Column | Description | Type |
---|---|---|
id | Preservica manifestation id | varchar(255) |
deliverable_unit_id | Deliverable unit id | varchar(255) |
typeref | The manifestation type | varchar(255) |
summary | Preservica summary | varchar(8704) |
create_time | Local database create time | timestamp |
m_time | Local database last modified | timestamp |
This table is populated by extracting data from Preservica digital file XML files. The list of digital files is derived from Preservica deliverable unit XML files.
Column | Description | Type |
---|---|---|
id | The digital file id | int |
manifestation_id | The manifestation id | int |
file_set_id | The file set id | int |
filesize | The file size in bytes | int |
filemoddate | The file modification date | timestamp |
filename | The name of the file | varchar(255) |
working_path | The relative path to the file | varchar(255) |
format_puid | The format unique id | varchar(255) |
format_name | The format name | mediumtext |
mimetype | The format mimetype | varchar(255) |
create_time | Local database creation time | timestamp |
m_time | Local database last modified | timestamp |
How to extract data from ArchivesSpace and Preservica
Data is extracted from ArchivesSpace via several SQL queries
Data is extracted from Preservica by calling the Preservica API, as access to the Preservica database is restricted.

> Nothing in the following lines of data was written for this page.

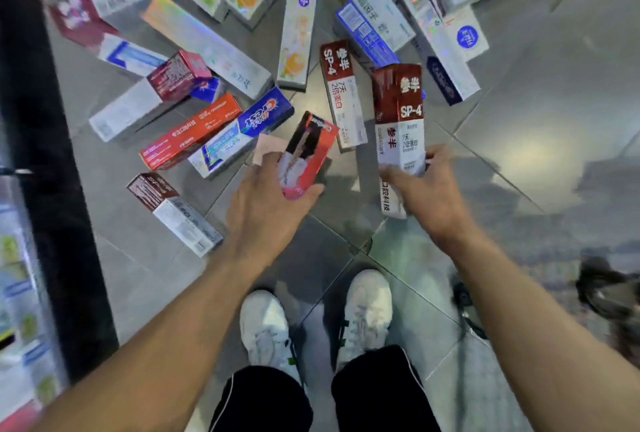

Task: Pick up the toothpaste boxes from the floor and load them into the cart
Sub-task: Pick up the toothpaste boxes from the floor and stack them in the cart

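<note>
My left hand (266, 209) grips a red toothpaste box with a picture of a person (308, 151), lifted off the floor. My right hand (429, 189) holds a dark red and white SP-4 box (400, 116) upright by its lower end, with a second box (391, 199) partly hidden under the palm. Several more toothpaste boxes lie scattered on the grey tiled floor (536, 119) ahead: another SP-4 box (341, 92), a blue and white box (242, 133), an orange-red box (190, 131), a brown and white box (173, 213). No cart is clearly in view.
A black vertical post (41, 154) and shelves with blurred goods (17, 293) run down the left edge. My white shoes (315, 320) stand on the tiles below my hands. A dark blurred object (609, 293) sits at the right edge.
</note>
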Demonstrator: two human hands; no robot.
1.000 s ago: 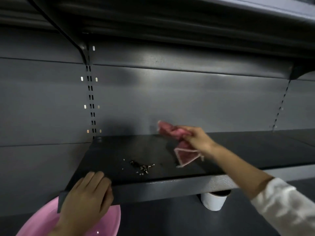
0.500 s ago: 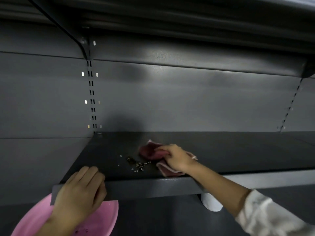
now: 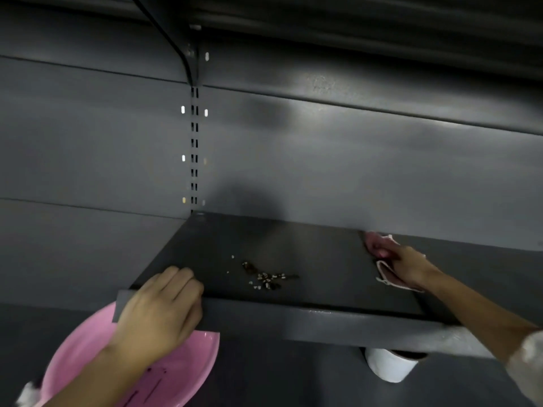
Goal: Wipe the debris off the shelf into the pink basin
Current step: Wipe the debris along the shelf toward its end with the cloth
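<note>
A small heap of dark and pale debris (image 3: 266, 278) lies on the dark grey shelf (image 3: 323, 254), near its front edge. My right hand (image 3: 407, 267) is shut on a pink cloth (image 3: 374, 246), pressed on the shelf at the back, well to the right of the debris. My left hand (image 3: 160, 314) grips the shelf's front left corner, fingers curled over the lip. The pink basin (image 3: 188, 362) sits below that corner, partly hidden by my left hand and forearm, with a few dark specks inside.
A white cup (image 3: 388, 365) stands on the lower level under the shelf's front edge. The slotted upright (image 3: 194, 142) and bracket rise behind the shelf's left end. Another shelf hangs overhead.
My right hand has carried the cloth from right beside the debris away to the right and back toward the wall. The debris heap stays in place. My left hand keeps its grip on the shelf.
</note>
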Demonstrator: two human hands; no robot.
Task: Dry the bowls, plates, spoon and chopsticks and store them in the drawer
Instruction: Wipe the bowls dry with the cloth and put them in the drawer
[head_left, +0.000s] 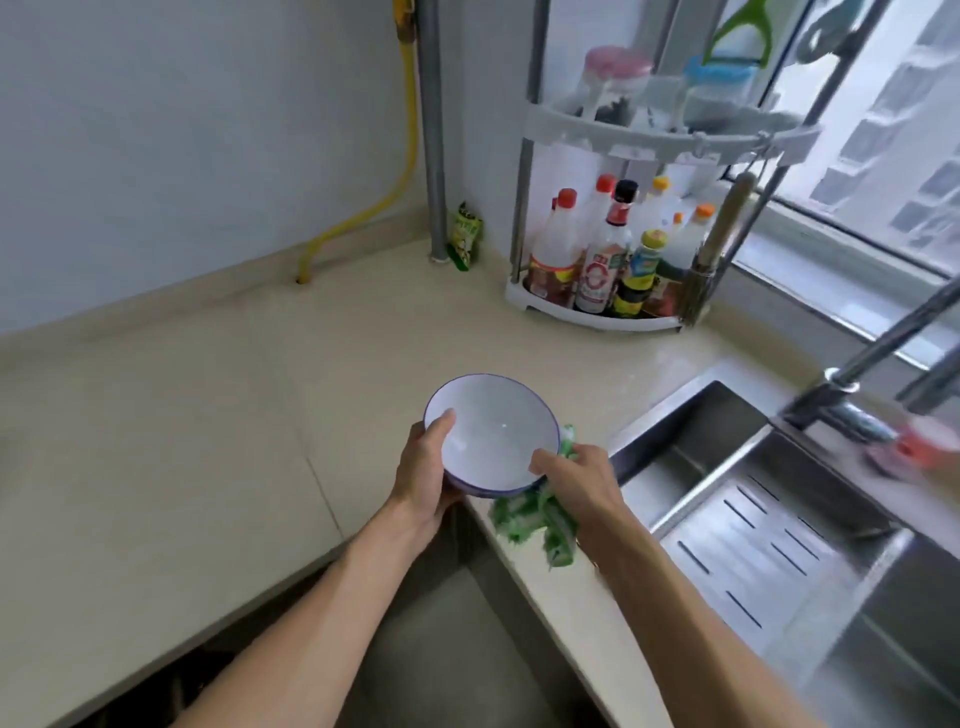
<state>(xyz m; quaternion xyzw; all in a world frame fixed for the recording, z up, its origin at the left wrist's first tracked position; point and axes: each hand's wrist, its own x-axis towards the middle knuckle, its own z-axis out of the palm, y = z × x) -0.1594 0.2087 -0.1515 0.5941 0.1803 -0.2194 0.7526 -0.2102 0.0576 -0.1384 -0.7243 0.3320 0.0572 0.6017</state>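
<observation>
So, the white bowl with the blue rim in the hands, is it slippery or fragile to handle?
The white bowl with the blue rim looks glazed and glossy, so probably slippery if wet. It seems ceramic, likely breakable if dropped. The left hand grips its rim, which probably steadies it.

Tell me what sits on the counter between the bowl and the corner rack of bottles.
Nothing: in the head view, the stretch of counter between the bowl and the corner rack is bare.
</observation>
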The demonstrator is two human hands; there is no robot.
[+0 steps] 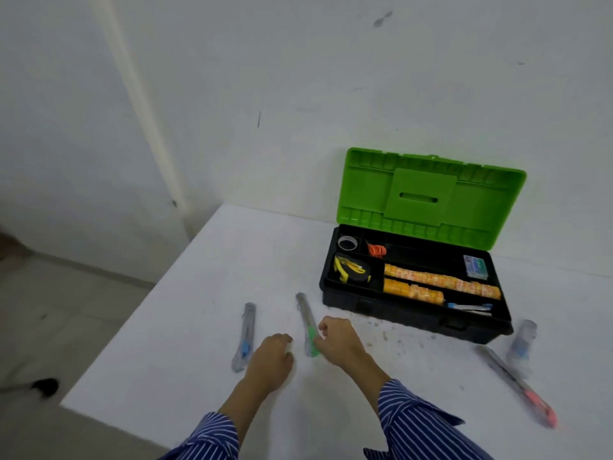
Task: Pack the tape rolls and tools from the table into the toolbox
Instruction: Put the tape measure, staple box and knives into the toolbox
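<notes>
Striped blue sleeves frame the bottom of my view, and both hands reach out over the white table (185, 343). My left hand (270, 358) hangs with fingers loosely curled, holding nothing, just right of the blue utility knife (244, 336). My right hand (336, 338) has its fingers curled beside the green utility knife (307, 325), thumb side touching the green slider; whether it actually pinches the knife I cannot tell through the blur. Both knives lie flat, roughly parallel, blades pointing away from me.

Farther right, near the table edge, I see a pink utility knife (517, 386) lying at a slant, and just beyond it a clear piece with a blue part (522, 343), too blurred to name.

Behind them sits the toolbox (408, 313), black base, green lid (431, 197) standing open against the wall. In its tray I see a tape roll (347, 243) in the far left compartment, an orange coil (378, 250) beside it, a yellow tape measure (352, 269) in front, two rows of orange tape rolls (441, 283) in the long compartment, a small blue box (476, 267) at the right, and a blue-tipped tool (469, 307) along the front.
</notes>
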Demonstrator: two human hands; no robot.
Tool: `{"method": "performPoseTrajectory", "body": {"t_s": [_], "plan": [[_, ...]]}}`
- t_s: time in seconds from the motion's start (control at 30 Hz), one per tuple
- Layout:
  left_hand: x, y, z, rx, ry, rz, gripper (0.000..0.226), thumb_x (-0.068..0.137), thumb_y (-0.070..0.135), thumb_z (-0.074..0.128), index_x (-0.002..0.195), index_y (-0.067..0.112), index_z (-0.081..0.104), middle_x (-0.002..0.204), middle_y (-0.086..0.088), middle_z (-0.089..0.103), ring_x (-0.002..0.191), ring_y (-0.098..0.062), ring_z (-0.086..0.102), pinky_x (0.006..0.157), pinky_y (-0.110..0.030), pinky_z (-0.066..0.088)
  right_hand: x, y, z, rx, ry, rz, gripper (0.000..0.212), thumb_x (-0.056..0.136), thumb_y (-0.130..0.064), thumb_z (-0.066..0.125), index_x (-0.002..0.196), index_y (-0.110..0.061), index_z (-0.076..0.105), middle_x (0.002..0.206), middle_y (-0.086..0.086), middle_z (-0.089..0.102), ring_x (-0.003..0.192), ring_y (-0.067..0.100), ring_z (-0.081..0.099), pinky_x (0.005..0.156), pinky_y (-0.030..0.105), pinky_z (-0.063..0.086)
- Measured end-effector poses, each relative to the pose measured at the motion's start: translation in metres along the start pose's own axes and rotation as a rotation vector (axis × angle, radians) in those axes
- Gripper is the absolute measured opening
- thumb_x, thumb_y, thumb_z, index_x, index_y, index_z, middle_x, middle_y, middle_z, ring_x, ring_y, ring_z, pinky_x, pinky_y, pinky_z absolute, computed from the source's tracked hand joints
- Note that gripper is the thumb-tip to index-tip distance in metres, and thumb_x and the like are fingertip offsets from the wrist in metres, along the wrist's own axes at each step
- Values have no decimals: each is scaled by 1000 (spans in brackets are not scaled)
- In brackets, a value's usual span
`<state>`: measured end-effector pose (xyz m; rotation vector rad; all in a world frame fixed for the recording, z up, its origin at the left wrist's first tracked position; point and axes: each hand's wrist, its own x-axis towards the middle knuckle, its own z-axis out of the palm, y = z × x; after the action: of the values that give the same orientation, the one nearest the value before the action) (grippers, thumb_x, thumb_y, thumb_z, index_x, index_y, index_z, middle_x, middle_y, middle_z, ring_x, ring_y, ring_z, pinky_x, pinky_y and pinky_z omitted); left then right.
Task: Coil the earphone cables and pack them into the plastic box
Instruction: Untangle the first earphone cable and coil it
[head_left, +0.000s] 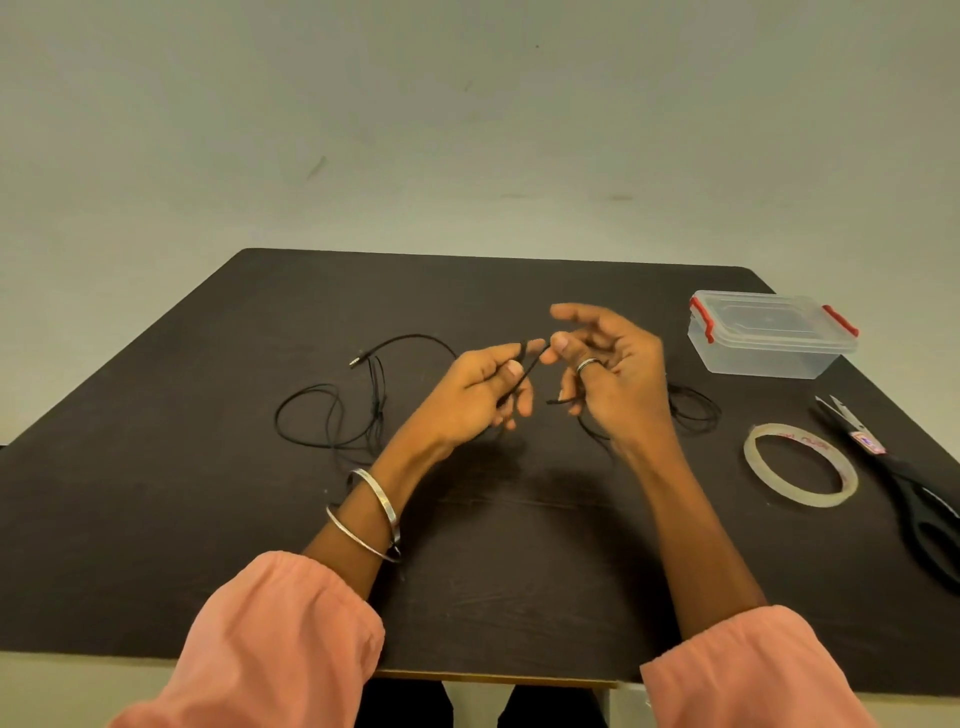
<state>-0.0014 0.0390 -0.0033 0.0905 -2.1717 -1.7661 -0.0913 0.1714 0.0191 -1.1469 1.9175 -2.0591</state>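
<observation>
Both hands are raised above the middle of the dark table (208, 545). My left hand (483, 389) pinches a folded stretch of black earphone cable (524, 371) between thumb and fingers. My right hand (608, 374) holds the same cable at its upper end with thumb and forefinger, other fingers spread; a short cable end sticks out below it. More of that cable lies looped on the table behind my right hand (693, 410). A second black earphone cable (332, 410) lies loose at the left, its plug pointing left. The clear plastic box (769, 338) with red clips stands shut at the back right.
A roll of clear tape (800, 465) lies flat at the right, in front of the box. Black-handled scissors (904, 493) lie along the table's right edge. A plain wall rises behind the table. The table's near edge runs under my forearms.
</observation>
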Motion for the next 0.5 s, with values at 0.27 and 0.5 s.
{"method": "performPoseTrajectory", "body": {"t_s": [0.27,0.5], "plan": [[-5,7,-2,-215,-233,-99,38,104,16,29,114,-1,61,51,3,35,41,-6,23,40,-18,23,4,1,-13,-56,181,-79,15,82,-11,73,96,-11,68,75,7,69,56,15,61,51,24,52],[-6,9,-7,-713,-265,-73,39,99,21,33,108,0,64,47,6,36,39,-3,16,35,-16,17,7,11,-3,76,73,27,10,89,1,61,90,-8,66,68,1,67,44,13,58,41,24,48]]}}
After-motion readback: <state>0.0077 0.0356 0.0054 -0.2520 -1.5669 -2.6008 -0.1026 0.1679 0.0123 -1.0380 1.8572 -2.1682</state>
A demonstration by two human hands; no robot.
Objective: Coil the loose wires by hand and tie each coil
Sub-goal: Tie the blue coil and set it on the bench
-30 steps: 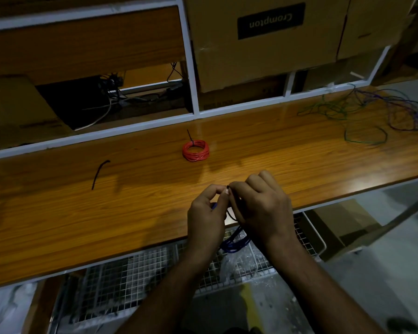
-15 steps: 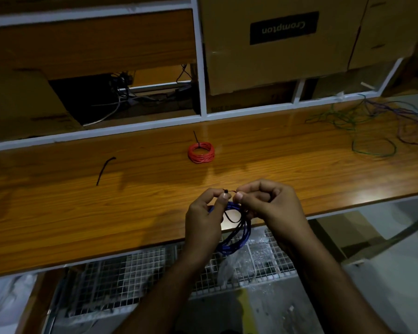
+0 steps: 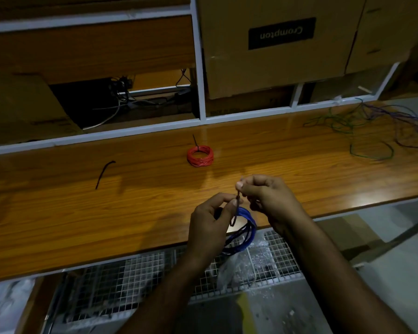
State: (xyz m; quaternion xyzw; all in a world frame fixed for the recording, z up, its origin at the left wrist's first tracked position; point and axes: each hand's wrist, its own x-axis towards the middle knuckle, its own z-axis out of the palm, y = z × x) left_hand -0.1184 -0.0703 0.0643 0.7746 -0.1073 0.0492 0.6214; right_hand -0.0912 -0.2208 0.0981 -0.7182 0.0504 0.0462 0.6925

How to create and populate the database using extracted data from ArchivesSpace and Preservica
The first step in initializing the aspace_preservica_db
database is running the process_xml_for_db.py
script on extracted Preservica XML files.
Once the CSV spreadsheets are prepared for ingest, it is time to run the db_manager.py
script to create and populate the database.
After the data is ingested, a little bit of clean-up is necessary.
Some data was missed during the initial load:
- Collection data
- Child deliverable unit data
- Digital object component data
- Restriction data
Consider re-designing manifestation table, since there are duplicate manifestation IDs; or at least sort out those issues.